Find every line in the records below that holds the word "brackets" and copy it.

[[ EXERCISE MATERIAL open ]]

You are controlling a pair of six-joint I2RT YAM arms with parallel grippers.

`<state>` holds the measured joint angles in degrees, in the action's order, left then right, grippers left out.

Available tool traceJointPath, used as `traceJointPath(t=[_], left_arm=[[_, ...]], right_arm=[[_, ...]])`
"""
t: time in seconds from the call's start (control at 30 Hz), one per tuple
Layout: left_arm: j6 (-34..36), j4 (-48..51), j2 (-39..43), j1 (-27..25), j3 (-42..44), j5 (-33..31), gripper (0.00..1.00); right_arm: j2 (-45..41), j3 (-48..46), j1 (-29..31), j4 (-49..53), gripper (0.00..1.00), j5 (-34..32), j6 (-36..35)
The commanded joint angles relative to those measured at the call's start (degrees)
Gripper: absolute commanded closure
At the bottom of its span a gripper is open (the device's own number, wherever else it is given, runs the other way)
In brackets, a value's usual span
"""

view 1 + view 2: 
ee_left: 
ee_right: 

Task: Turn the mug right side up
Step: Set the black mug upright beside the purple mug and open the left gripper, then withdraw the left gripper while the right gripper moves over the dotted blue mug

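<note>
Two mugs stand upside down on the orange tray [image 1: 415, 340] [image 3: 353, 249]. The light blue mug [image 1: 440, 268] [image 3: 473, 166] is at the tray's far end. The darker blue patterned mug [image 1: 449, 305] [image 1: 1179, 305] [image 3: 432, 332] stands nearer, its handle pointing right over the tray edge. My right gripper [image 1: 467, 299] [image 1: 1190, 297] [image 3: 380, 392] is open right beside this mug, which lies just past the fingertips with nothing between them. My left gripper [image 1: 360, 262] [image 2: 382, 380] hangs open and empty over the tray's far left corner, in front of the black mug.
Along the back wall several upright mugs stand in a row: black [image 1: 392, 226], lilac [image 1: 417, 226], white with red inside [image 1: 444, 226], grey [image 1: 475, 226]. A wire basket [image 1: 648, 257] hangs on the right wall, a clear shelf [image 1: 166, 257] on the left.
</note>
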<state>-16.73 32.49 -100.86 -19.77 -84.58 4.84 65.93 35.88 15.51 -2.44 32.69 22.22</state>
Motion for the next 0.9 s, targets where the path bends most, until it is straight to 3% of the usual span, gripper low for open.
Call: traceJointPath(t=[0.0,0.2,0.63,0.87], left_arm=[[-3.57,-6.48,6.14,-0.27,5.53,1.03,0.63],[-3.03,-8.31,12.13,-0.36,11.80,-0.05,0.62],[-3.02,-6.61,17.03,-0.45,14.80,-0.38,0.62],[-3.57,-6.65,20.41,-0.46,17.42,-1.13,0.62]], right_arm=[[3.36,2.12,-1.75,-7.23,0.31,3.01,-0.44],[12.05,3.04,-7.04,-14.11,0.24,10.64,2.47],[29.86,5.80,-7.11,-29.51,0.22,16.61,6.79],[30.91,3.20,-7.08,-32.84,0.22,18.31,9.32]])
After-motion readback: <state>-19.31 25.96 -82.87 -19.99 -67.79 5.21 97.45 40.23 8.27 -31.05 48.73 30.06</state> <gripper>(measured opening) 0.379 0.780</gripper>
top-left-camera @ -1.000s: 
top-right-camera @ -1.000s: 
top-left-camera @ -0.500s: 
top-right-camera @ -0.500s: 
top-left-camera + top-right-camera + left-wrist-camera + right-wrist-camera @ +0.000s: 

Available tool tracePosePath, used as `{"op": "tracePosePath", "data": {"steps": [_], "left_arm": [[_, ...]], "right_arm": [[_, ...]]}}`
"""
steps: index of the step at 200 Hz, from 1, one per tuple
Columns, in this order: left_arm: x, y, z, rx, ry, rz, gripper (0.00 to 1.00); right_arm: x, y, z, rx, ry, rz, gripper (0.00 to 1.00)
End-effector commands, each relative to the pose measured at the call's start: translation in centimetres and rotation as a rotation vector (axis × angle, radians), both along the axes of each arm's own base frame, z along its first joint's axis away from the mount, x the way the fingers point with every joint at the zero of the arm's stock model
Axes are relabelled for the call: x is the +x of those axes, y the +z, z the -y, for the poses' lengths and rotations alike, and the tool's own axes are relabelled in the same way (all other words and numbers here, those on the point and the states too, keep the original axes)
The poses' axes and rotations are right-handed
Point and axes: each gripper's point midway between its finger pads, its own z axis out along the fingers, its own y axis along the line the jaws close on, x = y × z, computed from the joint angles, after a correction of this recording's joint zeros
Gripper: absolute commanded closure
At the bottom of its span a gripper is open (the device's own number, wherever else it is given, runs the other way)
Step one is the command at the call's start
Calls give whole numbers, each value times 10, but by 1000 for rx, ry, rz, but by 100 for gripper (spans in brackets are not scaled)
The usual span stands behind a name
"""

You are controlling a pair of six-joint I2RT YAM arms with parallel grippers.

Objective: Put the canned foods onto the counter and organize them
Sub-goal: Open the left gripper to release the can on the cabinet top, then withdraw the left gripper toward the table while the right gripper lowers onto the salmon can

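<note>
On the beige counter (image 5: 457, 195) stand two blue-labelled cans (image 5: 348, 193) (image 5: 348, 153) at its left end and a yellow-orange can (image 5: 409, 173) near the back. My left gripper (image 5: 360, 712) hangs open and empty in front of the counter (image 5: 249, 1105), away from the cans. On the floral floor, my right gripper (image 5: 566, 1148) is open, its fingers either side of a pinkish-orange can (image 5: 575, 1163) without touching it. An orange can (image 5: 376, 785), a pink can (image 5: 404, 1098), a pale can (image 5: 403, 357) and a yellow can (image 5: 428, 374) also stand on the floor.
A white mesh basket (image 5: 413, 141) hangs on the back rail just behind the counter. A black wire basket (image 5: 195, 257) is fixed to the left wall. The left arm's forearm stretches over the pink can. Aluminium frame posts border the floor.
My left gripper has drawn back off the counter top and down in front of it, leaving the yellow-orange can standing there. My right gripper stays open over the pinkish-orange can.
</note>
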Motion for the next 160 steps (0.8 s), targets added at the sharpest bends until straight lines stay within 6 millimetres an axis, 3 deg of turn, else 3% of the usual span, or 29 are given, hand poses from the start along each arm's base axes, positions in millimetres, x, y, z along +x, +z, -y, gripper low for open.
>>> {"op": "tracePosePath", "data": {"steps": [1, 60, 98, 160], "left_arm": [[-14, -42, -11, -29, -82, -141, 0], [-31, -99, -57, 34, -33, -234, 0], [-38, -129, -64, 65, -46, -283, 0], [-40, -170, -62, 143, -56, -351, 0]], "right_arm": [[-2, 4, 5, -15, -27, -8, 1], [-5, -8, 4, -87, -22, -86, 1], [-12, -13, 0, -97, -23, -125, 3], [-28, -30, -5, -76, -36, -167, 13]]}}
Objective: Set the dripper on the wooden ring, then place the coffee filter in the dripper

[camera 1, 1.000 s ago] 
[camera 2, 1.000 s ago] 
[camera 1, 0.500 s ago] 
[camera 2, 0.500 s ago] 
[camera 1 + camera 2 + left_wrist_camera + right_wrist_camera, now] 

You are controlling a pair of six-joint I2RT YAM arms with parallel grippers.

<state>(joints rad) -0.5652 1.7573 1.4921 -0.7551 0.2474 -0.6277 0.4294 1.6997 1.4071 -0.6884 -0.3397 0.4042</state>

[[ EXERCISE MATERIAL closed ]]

◆ **RESPONSE TO THIS EXERCISE**
In brackets, a value's usual span
Calls give whole numbers, each value times 10, but by 1000 for rx, ry, rz, but by 100 for gripper (spans in brackets are not scaled)

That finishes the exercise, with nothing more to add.